13 lessons in business from 2013

2013 was without a shadow of doubt the most intense, eventful and transformational year for my company PeoplePerHour since it’s founding in 2008. And so as the year comes to an end I reflected as I usually do on what the key learning from the year have been for me. 

1. Trust your instincts 

I don’t often regret things but if I ever had one regret its not trusting my first instincts in a given situation.  As a Founder your gut is an invaluable barometer to the company. If you get this eerie unexplainable feeling about something – a new hire, a product launch, funding terms you just received – whatever it may be which at the outset seems  ‘the right thing’ my learning is that you should not  rush into it. Take a step back. There’s a good reason you have that feeling.

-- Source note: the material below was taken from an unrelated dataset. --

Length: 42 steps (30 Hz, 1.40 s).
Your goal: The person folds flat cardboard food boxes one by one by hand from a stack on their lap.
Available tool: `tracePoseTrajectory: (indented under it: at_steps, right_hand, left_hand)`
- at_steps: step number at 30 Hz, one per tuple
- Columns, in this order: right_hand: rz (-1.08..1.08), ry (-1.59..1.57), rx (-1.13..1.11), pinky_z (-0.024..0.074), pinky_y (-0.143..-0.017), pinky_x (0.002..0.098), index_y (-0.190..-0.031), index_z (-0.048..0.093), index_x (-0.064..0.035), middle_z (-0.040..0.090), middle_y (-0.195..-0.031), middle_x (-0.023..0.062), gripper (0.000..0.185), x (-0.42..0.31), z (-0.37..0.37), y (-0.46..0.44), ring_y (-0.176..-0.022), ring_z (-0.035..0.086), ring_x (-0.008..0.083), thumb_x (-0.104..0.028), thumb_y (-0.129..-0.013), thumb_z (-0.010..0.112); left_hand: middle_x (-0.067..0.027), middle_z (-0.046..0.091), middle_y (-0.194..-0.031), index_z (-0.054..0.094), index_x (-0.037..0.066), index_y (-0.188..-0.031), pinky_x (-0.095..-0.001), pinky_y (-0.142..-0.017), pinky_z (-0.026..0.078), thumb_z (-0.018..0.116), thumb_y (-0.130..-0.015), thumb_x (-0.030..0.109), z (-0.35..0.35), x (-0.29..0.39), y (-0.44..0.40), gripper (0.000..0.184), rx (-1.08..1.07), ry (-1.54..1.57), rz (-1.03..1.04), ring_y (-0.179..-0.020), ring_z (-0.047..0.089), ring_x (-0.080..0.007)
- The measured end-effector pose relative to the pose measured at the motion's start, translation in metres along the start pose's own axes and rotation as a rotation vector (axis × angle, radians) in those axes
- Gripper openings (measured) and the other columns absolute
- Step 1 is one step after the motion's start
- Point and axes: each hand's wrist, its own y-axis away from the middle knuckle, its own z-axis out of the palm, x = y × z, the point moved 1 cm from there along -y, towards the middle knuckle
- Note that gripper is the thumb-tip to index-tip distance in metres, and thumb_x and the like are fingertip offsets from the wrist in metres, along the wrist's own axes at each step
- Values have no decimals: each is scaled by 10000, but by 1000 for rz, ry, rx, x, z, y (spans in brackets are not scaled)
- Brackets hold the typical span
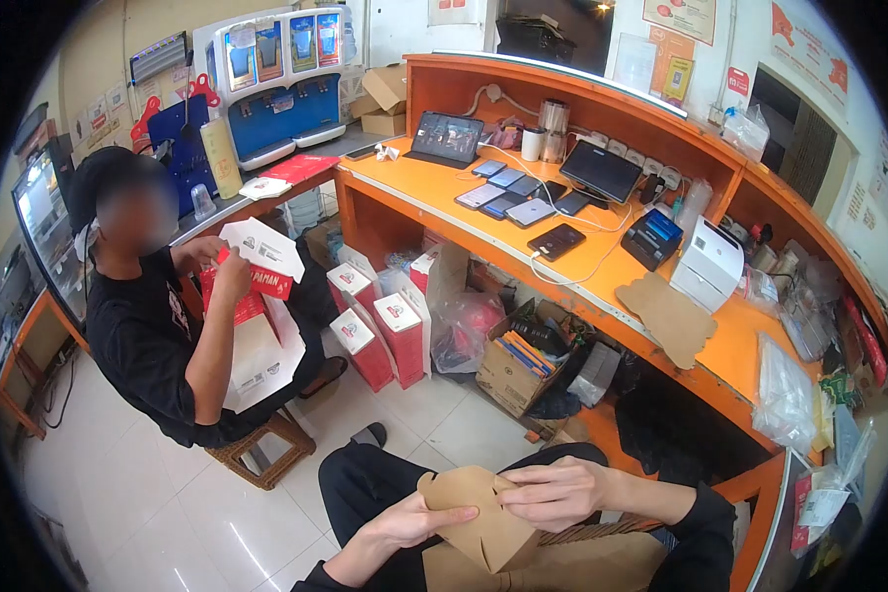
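Note:
A brown cardboard food box (pixel 493 548), partly folded, is held up over my lap. My left hand (pixel 409 521) grips its left side, with the thumb lying across the near panel. On the right, the fingers of my right hand (pixel 557 491) pinch a flap at the box's upper edge. Below the box, more flat brown cardboard (pixel 582 564) lies across my lap. A similar unfolded brown cardboard sheet (pixel 666 316) rests on the orange counter.
A co-worker (pixel 158 296) sits at the left, folding a red and white box (pixel 266 266). Several red and white boxes (pixel 395 331) stand on the floor beside a carton (pixel 523 370). The orange counter (pixel 405 187) carries phones (pixel 508 192), a tablet (pixel 446 136) and a white printer (pixel 708 264).

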Motion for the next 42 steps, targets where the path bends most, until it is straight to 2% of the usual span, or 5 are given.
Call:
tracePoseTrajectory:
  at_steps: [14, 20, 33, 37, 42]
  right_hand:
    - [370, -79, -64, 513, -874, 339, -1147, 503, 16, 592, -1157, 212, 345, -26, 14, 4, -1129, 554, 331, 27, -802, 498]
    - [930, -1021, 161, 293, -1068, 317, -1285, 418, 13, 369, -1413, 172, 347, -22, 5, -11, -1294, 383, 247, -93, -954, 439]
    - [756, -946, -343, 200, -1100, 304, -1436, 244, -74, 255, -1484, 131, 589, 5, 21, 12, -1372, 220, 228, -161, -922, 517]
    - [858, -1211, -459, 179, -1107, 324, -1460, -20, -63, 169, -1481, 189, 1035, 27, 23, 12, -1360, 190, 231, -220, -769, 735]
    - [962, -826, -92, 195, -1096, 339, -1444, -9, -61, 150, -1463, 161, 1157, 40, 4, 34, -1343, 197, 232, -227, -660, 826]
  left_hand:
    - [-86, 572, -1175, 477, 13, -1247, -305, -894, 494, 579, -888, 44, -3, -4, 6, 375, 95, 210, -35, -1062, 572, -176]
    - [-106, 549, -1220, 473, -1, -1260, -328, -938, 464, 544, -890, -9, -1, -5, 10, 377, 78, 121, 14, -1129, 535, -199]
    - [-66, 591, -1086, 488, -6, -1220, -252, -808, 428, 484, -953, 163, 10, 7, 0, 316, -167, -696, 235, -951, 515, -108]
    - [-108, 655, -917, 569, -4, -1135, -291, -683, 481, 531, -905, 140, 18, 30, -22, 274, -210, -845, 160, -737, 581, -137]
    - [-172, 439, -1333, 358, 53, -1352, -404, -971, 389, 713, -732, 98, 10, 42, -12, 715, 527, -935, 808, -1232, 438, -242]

Looking back whenever I had that feeling and ignored it, it  ended up backfiring. I had it with new senior hires who on paper looked amazing and turned out foul. With direction in product when under pressure from your board to go emulate something that’s new and hot when you just feel it’s not quite right. With promises you get from investors when something tells you they won’t materialize.

So trust your gut.  Its your most valuable asset

2. Business is 80% textbook. But the other 20% is what makes all the difference! 

I recently met a super successful tech founder and CEO of a well known multi-billion public company that employees about 2000 people and he told me something that impressed me. He said to me “I’m a terrible manager, I hate managing people I just manage ideas. And so I’ve a been a remote CEO from the get go” I was amazed. In his words he said  “look, it’s one of those things that business school & books will tell you can’t be done but it can. It just works and we are actually more efficient because of it”

To a lesser extent I’ve witnessed the same. What works for one company doesn’t necessarily transfer to another. Best  practice for one isn’t necessarily best practice for another. It largely depends on the personalities of that core early team and the thing that gels them together. In other words: culture.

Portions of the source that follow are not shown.